Le saviez-vous ? Le fonds souverain Mubadala d’Abou Dhabi est un actionnaire de poids d’IBIT, avec près de 409 millions de dollars investis selon la documentation réglementaire.
Conçu comme une alternative décentralisée à la finance traditionnelle, le Bitcoin se trouve confronté à un paradoxe : le plus grand gestionnaire d’actifs au monde détient plus de 600 000 BTC via un véhicule centralisé, concentrant ainsi le pouvoir sur un actif censément diffus.
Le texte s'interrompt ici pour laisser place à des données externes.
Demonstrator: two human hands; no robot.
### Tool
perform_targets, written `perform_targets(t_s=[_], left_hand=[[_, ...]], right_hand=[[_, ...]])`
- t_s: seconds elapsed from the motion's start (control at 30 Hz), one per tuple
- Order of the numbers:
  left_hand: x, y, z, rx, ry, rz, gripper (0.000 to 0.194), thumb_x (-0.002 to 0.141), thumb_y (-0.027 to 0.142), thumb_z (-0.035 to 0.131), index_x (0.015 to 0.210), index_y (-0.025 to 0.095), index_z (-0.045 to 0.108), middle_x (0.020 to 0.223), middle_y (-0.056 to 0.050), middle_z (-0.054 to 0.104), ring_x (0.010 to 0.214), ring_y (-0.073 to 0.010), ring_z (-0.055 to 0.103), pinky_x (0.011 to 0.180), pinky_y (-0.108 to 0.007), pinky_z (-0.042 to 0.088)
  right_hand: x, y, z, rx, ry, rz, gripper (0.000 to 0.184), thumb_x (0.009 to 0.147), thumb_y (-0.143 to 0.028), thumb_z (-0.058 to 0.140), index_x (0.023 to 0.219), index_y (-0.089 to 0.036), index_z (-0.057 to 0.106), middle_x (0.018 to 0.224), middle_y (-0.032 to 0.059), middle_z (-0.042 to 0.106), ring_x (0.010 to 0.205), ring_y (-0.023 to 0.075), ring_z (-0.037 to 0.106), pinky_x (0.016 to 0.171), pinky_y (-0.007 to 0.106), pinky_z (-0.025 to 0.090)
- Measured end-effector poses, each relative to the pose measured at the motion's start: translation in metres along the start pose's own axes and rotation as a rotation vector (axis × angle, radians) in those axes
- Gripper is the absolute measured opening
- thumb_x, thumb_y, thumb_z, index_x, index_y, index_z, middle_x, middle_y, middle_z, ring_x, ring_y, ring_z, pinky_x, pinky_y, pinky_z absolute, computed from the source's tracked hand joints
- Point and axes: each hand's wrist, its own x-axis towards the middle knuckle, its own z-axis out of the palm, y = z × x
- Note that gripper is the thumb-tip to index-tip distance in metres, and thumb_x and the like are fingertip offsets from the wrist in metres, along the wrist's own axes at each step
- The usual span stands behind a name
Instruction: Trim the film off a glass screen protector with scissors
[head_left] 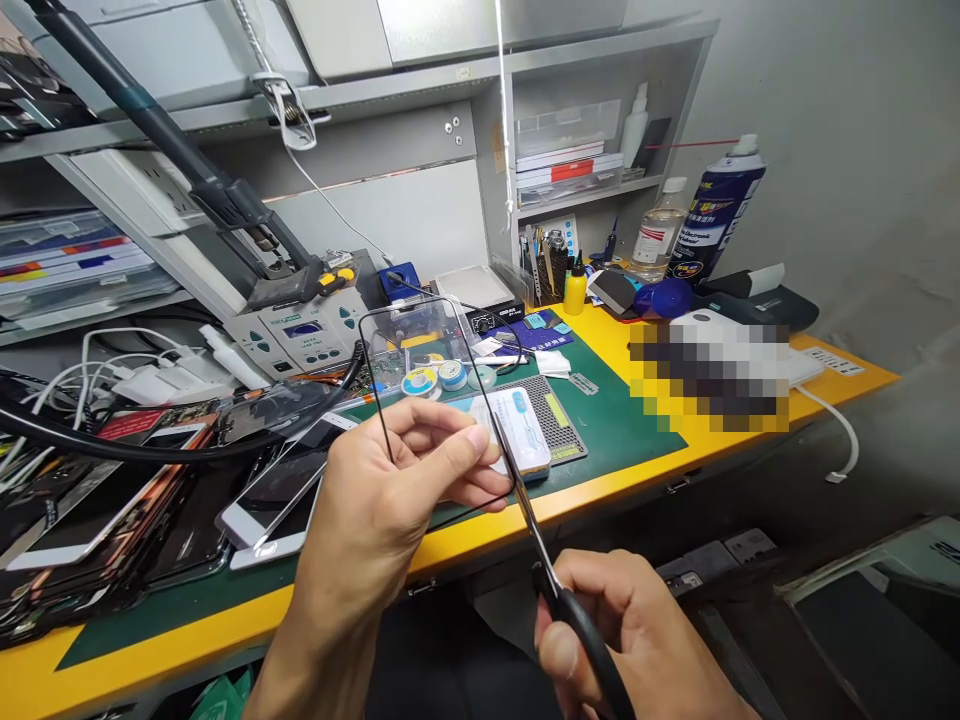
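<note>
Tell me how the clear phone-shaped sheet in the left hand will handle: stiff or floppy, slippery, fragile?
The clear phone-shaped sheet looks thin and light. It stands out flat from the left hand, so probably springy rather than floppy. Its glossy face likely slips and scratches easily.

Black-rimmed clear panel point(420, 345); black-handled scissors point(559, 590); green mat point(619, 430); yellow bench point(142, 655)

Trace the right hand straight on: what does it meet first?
The right hand would meet the black-rimmed clear panel held in the left hand first. Its scissors sit at that rim, though depth is unclear.
</note>
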Motion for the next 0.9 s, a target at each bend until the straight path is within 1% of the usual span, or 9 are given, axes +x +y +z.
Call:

La majorité des utilisateurs s’appuie aujourd’hui sur des plateformes centralisées (CEXs), des dépositaires ou des ETF. Ces canaux simplifient l’accès, proposent des dispositifs de sécurité (assurance, stockage à froid) et garantissent la conformité réglementaire (KYC, LCB-FT), autant d’atouts jugés indispensables. Par contraste, les solutions décentralisées – DEX ou portefeuilles autonomes – exigent plus d’efforts, offrent moins de liquidité et de protection pour l’utilisateur.
Ainsi, bien que le Bitcoin reste techniquement décentralisé, la grande majorité des utilisateurs accède à travers des infrastructures centralisées. L’accumulation de Bitcoin par BlackRock en est le symbole. Certains considèrent que cela éloigne le Bitcoin de la vision de Satoshi, d’autres y voient la seule voie pour parvenir à l’échelle mondiale : une « centralisation de l’accès » pour une adoption planétaire.
Le cœur du débat sur la centralisation du Bitcoin repose sur cet équilibre entre pureté idéologique et pragmatisme de l’adoption.
À ce jour, le marché semble privilégier un modèle hybride, associant un socle décentralisé à des points d’entrée centralisés.
Le lancement d’IBIT par BlackRock n’a été possible qu’à la faveur d’une décision historique : l’approbation par la Securities and Exchange Commission (SEC) américaine des premiers ETF Bitcoin au comptant début 2024. Ce feu vert a mis fin à des années de blocage et ouvert la voie à l’afflux de capitaux institutionnels. Pourtant, la régulation globale du secteur demeure aléatoire et parfois incohérente.
Le principal écueil pour la crypto ? La classification des actifs. La SEC persiste à entretenir l’ambiguïté sur la nature réelle de divers jetons, tels qu’Ether
ou Solana
. Ce flou réglementaire a freiné le développement de produits tels que les ETF de staking ou les ETP sur altcoins, plongeant investisseurs, développeurs et émetteurs dans l’incertitude.
Comme l’a souligné la commissaire Caroline Crenshaw, l’approche actuelle de la SEC entretient volontairement « l’opacité », générant une régulation réactive préjudiciable à l’innovation. Ce contexte affecte directement la capacité des institutions à investir dans d’autres actifs que le Bitcoin.
Pour l’heure, le Bitcoin bénéficie d’une trajectoire réglementaire plus claire. Mais pour permettre à l’ensemble du secteur – ETF sur l’Ether, produits liés à la DeFi – de s’épanouir, il faut un cadre réglementaire cohérent et harmonisé à l’échelle internationale.
Les institutions sont prêtes : elles attendent seulement des règles claires et prévisibles.